CRISP-DM provides a useful structure for analytics writeups, whether those writeups be short (e.g., a blog, medium, or Kaggle post) or long (e.g., an academic paper).
Study the circular graphic on the wikipedia page for CRISP-DM. Note its stages. These stages become report sections. While the process is circular, the report describes a snapshot in time, so the report can flow somewhat linearly, without looping back.
If the report is written as a jupyter notebook, then outputs etc can easily be integrated into the report, interspersed with markdown.
1. Business Undestanding
Describes the general business problem that the analyst, and that the model, set out to address.
2. Data Understanding
Describes the source dataset.
- level of analysis of raw data
- meaning of each column
- descriptives, such as datatypes, number of unique values, modes, averages, etc.

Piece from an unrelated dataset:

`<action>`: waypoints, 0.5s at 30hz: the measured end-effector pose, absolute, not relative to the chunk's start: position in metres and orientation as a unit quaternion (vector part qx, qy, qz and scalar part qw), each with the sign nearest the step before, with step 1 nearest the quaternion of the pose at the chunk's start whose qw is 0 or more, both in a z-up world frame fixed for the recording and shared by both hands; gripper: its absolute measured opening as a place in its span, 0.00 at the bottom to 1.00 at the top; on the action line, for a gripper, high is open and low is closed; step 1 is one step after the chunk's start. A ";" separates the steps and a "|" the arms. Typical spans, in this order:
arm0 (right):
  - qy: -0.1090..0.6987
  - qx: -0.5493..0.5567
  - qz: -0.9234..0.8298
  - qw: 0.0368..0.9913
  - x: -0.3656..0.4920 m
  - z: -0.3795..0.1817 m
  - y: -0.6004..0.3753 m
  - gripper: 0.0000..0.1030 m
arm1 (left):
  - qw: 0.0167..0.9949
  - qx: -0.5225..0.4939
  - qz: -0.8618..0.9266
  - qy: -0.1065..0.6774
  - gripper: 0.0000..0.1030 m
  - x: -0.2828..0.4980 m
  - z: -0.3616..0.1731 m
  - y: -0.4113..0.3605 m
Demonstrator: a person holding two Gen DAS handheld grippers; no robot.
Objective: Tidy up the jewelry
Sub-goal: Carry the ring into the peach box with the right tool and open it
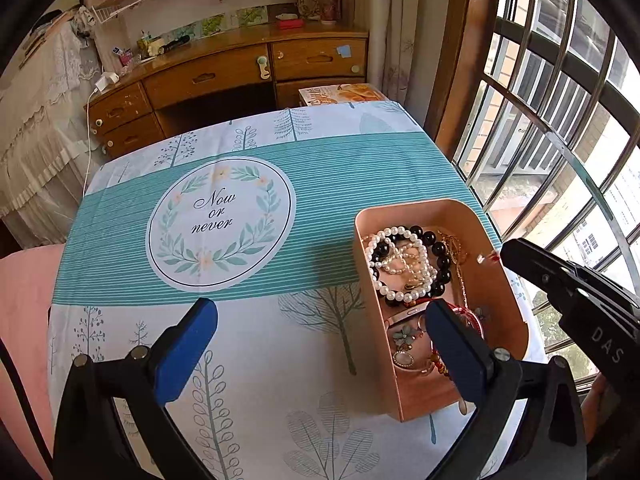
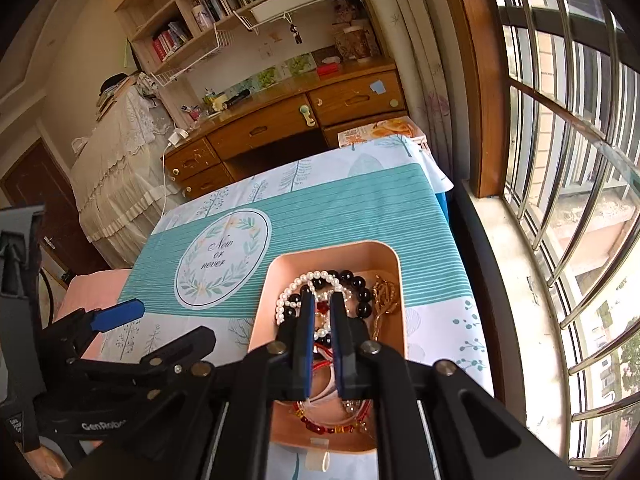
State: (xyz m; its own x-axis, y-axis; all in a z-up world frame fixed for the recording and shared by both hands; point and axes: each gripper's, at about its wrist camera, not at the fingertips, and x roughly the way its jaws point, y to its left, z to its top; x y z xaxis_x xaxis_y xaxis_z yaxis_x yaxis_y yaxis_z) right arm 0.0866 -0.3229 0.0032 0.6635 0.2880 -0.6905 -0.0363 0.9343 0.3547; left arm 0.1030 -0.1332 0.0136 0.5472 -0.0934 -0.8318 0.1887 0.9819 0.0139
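Two blue-padded jaws of your left tool (image 1: 320, 344) stand wide apart in the left wrist view, nothing between them, above the bench (image 1: 304, 360). The bench wears a white and teal striped cloth with tree prints and a round wreath emblem (image 1: 221, 224) reading "Now or never". The peach rectangular plastic tray (image 1: 496, 292) sits at the cloth's right edge, holding a white pearl bracelet (image 1: 394, 236), black bead bracelet and gold chains. Behind stand a wooden desk (image 1: 224, 74) and a barred window (image 1: 560, 120). Your right tool's black arm reads "DAS".

In the right wrist view, your right tool (image 2: 322, 312) is closed, hovering over the tray (image 2: 340, 250); whether it pinches anything you cannot tell. A bookshelf (image 2: 224, 4) hangs above the desk. The left tool (image 2: 120, 316) reads "GenRobo".
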 end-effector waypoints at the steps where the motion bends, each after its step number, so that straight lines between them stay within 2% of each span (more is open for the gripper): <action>1: 0.403 0.161 0.093 0.896 0.089 0.001 -0.323 0.08 | 0.878 0.049 -0.079 0.470 0.99 0.104 0.013 -0.131; 15: 0.386 0.140 0.102 0.906 0.057 0.015 -0.296 0.08 | 0.882 0.029 -0.066 0.465 0.99 0.084 0.021 -0.106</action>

- optionally, descriptive-analytics-type plots of features from the raw data.
3. Data Preparation
Describes all work done by the analyst to the data before the modeling step.
- all cleaning steps taken
- aggregation – level of analysis?
- engineered features – justification, description sufficiently detailed that someone else could replicate. Repeat of descriptives as for raw features
4. Modeling
Describes the selection of modeling algorithms. This section does not evaluate the performance of the models.
Describes all modeling algorithm settings, including hyperparameterization, if any.
Describes training approach – cross-validation? Splitting strategy?
5. Evaluation
Evaluates the predictive performance of each of the models described in the previous step.
- f1-score
- accuracy
Include plots! For each type of figure, plot all models on one figure.
5.x Select a model to recommend for deployment
Explore Model Interpretation – for the selected model, which features were the most predictive? Partial dependencies, etc.
6. Deployment
Make it possible for someone else to use the model without having to train it themselves.
Options include:
- putting a pickled pipeline on github, and add a Usage README at a minimum.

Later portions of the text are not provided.